■ Problem statement
Retype all of the lines below with no changes.

■ Exercise data
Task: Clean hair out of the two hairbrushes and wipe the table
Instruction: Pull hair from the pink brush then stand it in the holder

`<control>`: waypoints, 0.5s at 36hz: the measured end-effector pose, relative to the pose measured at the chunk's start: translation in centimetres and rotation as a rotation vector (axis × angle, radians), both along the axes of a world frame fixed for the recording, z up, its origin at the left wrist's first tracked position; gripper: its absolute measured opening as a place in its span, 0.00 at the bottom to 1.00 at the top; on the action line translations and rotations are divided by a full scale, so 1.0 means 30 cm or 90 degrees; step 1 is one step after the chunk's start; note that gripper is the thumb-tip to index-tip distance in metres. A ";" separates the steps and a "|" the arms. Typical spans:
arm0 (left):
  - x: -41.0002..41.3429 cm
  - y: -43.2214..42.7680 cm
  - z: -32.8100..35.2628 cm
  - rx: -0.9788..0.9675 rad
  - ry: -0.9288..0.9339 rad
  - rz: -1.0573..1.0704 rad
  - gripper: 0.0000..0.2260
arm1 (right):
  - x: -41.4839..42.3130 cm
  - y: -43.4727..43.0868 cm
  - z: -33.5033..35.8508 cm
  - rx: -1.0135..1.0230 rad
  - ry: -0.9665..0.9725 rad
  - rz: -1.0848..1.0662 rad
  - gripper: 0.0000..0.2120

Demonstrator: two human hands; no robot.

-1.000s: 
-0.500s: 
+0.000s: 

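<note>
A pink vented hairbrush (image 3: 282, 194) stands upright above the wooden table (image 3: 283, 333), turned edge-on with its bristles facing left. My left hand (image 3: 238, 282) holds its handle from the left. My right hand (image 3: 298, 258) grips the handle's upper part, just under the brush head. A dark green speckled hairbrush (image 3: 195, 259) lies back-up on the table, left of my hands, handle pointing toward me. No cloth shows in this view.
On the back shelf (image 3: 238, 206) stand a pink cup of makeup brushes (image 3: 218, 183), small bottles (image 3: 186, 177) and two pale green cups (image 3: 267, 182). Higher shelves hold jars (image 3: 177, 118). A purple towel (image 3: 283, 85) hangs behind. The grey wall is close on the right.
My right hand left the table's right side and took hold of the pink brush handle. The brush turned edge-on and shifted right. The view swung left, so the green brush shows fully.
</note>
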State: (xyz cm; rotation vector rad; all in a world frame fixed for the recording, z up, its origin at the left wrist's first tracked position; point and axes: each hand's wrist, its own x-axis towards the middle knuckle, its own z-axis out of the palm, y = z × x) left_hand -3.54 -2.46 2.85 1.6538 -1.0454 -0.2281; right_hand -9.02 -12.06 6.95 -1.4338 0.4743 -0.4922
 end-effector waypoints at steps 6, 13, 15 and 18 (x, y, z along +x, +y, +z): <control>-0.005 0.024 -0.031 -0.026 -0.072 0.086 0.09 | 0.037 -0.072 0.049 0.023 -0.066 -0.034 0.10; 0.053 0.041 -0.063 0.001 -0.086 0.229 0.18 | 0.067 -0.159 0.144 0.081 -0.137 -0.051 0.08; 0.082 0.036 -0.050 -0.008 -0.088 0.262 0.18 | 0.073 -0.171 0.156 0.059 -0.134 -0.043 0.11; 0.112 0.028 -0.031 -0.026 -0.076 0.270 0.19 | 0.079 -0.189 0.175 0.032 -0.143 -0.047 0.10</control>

■ Result
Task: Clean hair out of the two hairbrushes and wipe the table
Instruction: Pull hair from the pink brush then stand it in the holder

`<control>`: waypoints, 0.5s at 36hz: the measured end-effector pose, relative to the pose measured at the chunk's start: translation in centimetres and rotation as a rotation vector (axis × angle, radians), both along the axes of a world frame fixed for the recording, z up, its origin at the left wrist's first tracked position; gripper: its absolute measured opening as a place in its span, 0.00 at the bottom to 1.00 at the top; on the action line translations and rotations are divided by a full scale, so 1.0 means 30 cm or 90 degrees; step 1 is one step after the chunk's start; note that gripper is the thumb-tip to index-tip distance in metres. A ";" separates the steps and a "|" the arms. Typical spans:
arm0 (left):
  - x: -41.0002..41.3429 cm
  - y: -43.2214..42.7680 cm
  - z: -32.8100..35.2628 cm
  - rx: -0.9788..0.9675 rad
  - ry: -0.9288..0.9339 rad
  - rz: -1.0573..1.0704 rad
  - gripper: 0.0000..0.2260
arm1 (right):
  - x: -41.4839..42.3130 cm
  - y: -43.4727..43.0868 cm
  - z: -33.5033..35.8508 cm
  - rx: -1.0135..1.0230 rad
  - ry: -0.9665..0.9725 rad
  - rz: -1.0848..1.0662 rad
  - gripper: 0.0000..0.2120

Demonstrator: two human hands; no robot.

-1.000s: 
-0.500s: 
+0.000s: 

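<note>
A pink vented hairbrush (image 3: 282, 194) stands upright above the wooden table (image 3: 283, 333), turned edge-on with its bristles facing left. My left hand (image 3: 238, 282) holds its handle from the left. My right hand (image 3: 298, 258) grips the handle's upper part, just under the brush head. A dark green speckled hairbrush (image 3: 195, 259) lies back-up on the table, left of my hands, handle pointing toward me. No cloth shows in this view.
On the back shelf (image 3: 238, 206) stand a pink cup of makeup brushes (image 3: 218, 183), small bottles (image 3: 186, 177) and two pale green cups (image 3: 267, 182). Higher shelves hold jars (image 3: 177, 118). A purple towel (image 3: 283, 85) hangs behind. The grey wall is close on the right.
My right hand left the table's right side and took hold of the pink brush handle. The brush turned edge-on and shifted right. The view swung left, so the green brush shows fully.
</note>
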State: (xyz cm; rotation vector rad; all in a world frame fixed for the recording, z up, its origin at the left wrist's first tracked position; point and axes: each hand's wrist, its own x-axis towards the middle knuckle, its own z-axis out of the palm, y = z × x) left_hand -3.54 -2.46 2.85 1.6538 -1.0454 -0.2281; right_hand -9.02 -12.06 6.95 -1.4338 0.4743 -0.4922
 end-effector waypoints at steps 6, 13, 15 and 18 (x, y, z along +x, +y, +z): <control>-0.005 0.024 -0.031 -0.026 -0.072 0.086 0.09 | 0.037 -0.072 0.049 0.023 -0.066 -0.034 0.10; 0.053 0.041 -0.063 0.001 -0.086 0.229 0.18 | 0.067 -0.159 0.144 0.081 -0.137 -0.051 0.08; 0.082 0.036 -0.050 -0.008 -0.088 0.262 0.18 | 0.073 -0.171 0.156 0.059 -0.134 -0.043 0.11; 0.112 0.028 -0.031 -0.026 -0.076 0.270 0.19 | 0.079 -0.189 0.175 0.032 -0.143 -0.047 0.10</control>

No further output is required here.